**TASK DIRECTIONS:**
Could you write out the opening lines of the data, word for word, stopping after the line that contains "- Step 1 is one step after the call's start"?

**SOURCE MATERIAL:**
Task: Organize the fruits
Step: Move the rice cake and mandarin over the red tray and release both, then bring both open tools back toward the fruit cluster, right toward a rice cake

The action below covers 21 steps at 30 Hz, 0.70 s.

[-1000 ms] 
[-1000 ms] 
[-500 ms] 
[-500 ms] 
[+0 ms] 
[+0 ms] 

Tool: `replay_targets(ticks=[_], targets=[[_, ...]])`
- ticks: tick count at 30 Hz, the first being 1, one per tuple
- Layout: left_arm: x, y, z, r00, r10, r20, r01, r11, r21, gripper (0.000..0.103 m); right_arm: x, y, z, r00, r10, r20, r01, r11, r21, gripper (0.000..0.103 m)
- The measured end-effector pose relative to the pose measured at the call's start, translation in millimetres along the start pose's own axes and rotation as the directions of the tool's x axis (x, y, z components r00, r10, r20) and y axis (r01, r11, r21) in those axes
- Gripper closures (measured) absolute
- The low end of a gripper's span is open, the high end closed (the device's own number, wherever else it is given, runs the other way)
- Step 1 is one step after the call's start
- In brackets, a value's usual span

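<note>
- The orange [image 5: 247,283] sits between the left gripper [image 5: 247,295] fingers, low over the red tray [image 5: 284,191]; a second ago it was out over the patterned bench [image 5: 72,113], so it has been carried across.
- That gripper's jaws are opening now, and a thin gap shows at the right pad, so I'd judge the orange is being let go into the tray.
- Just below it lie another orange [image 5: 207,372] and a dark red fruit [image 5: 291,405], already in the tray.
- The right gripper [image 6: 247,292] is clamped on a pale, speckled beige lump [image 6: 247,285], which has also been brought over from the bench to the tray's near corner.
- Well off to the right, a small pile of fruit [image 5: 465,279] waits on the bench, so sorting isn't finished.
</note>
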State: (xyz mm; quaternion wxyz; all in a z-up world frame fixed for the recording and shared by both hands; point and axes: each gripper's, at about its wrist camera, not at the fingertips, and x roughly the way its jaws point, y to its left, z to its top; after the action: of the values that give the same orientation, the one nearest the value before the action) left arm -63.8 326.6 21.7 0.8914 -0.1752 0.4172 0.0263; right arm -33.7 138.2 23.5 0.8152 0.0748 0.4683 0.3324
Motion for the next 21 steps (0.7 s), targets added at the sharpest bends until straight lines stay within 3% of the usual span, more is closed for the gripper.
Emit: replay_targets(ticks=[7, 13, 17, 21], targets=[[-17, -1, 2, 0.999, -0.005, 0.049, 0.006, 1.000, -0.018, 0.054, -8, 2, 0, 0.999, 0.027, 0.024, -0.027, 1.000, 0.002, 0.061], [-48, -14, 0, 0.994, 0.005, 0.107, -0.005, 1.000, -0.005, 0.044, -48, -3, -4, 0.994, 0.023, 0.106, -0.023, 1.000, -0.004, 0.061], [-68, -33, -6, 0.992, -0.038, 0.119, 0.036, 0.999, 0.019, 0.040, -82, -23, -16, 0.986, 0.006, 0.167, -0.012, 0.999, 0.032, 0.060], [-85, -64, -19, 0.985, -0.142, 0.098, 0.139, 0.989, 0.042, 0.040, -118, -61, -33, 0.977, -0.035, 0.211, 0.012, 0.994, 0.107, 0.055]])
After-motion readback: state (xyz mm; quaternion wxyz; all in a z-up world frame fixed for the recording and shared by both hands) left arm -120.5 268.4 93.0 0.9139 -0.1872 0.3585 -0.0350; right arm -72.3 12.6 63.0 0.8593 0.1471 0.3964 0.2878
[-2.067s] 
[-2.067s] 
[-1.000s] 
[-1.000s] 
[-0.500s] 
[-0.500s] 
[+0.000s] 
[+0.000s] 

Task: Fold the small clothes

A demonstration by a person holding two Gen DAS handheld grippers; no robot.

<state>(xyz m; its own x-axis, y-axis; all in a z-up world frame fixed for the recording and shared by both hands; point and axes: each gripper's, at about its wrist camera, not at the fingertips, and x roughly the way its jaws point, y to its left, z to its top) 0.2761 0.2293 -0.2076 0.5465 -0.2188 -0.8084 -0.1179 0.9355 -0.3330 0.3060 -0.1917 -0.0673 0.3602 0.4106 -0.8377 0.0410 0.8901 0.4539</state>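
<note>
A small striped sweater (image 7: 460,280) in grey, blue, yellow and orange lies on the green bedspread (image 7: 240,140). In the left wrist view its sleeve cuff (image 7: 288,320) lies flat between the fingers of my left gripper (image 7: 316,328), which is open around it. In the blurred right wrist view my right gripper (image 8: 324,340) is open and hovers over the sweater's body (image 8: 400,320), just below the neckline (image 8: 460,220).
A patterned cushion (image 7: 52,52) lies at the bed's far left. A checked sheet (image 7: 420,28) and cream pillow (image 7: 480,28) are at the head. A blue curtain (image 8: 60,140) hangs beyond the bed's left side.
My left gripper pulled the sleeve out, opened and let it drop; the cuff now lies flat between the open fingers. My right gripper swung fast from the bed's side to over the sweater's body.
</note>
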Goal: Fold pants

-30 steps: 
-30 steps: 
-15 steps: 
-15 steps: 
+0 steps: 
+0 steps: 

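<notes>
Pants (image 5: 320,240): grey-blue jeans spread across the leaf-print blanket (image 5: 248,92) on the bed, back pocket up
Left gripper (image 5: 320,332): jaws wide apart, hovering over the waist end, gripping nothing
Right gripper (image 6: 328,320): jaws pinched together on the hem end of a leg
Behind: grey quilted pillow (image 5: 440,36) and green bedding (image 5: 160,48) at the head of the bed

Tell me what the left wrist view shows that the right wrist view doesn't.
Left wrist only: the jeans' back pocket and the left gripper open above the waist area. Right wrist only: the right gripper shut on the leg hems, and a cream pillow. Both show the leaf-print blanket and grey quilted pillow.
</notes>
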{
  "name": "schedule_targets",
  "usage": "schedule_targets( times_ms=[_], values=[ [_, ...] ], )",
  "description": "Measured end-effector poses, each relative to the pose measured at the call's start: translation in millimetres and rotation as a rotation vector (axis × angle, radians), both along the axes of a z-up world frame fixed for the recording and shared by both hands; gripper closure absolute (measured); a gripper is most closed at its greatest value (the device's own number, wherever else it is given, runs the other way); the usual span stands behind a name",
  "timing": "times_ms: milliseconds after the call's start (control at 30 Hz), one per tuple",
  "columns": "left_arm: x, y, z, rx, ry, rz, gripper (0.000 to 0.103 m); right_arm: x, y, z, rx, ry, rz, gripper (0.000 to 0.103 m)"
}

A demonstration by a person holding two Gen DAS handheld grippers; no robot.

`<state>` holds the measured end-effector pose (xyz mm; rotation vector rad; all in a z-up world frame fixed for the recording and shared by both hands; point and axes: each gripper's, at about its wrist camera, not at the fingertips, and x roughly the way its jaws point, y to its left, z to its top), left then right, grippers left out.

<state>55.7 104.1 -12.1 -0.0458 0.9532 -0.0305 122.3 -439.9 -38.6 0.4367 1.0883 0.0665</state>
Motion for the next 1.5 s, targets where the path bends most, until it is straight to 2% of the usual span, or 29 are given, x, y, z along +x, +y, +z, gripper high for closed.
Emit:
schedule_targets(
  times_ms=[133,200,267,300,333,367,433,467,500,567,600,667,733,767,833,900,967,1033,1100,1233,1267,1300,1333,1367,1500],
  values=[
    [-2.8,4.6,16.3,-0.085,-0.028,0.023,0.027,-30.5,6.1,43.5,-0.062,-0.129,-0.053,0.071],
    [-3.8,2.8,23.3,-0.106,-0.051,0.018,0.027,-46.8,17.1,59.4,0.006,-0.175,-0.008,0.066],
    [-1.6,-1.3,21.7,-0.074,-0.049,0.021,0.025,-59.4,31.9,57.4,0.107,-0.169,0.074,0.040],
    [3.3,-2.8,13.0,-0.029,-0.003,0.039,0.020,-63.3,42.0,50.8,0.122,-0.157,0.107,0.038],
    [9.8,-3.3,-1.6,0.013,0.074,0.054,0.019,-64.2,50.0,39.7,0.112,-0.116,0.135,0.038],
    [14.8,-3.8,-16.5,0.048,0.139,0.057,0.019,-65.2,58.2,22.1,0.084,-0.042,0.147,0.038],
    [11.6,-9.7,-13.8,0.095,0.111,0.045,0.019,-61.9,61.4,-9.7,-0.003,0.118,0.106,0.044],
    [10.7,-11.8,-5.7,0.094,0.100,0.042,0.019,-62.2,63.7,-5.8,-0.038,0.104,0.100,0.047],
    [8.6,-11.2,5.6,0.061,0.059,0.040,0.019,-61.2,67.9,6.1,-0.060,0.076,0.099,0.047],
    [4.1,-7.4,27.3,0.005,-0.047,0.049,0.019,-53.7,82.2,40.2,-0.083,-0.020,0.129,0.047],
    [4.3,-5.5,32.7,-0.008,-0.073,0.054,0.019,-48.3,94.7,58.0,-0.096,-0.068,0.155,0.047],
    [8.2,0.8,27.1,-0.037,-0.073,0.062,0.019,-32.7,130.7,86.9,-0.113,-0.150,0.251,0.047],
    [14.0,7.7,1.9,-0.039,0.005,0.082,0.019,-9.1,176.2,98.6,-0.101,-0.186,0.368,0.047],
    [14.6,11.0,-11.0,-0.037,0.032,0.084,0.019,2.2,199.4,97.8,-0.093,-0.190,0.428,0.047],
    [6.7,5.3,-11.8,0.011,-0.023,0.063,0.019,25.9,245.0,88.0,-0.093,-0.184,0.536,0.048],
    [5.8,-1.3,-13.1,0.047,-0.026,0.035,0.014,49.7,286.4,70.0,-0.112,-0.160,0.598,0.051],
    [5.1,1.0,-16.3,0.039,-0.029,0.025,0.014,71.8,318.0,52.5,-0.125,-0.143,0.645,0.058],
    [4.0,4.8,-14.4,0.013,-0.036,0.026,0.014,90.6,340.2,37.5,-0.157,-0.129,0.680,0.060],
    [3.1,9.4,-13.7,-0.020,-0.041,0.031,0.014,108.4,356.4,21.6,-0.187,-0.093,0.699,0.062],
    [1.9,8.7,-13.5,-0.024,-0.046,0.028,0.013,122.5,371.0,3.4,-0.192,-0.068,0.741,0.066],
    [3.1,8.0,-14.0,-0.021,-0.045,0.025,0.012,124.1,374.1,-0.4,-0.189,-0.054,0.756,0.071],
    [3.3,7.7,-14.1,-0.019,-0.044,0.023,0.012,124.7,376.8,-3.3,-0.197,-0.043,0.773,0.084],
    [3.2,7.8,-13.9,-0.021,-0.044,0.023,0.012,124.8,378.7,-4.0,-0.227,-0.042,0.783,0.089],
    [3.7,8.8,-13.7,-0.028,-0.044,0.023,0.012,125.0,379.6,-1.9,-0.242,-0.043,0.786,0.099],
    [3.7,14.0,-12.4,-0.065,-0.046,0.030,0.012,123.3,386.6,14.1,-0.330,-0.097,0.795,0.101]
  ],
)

**TASK RESPONSE:**
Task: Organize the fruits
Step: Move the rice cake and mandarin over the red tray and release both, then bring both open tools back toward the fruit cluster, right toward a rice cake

The action below covers 21 steps at 30 Hz, 0.70 s.

[-1000 ms] 
[-1000 ms] 
[-500 ms] 
[-500 ms] 
[+0 ms] 
[+0 ms] 

Tool: `replay_targets(ticks=[_], targets=[[_, ...]])`
- ticks: tick count at 30 Hz, the first being 1, one per tuple
- Layout: left_arm: x, y, z, r00, r10, r20, r01, r11, r21, gripper (0.000..0.103 m); right_arm: x, y, z, r00, r10, r20, r01, r11, r21, gripper (0.000..0.103 m)
- The measured end-effector pose relative to the pose measured at the call's start, translation in millimetres along the start pose's own axes and rotation as the directions of the tool's x axis (x, y, z components r00, r10, r20) and y axis (r01, r11, r21) in those axes
- Gripper closures (measured) absolute
- The low end of a gripper's span is open, the high end closed (the device's own number, wherever else it is given, runs the other way)
- Step 1 is one step after the call's start

Nothing further is required of this output.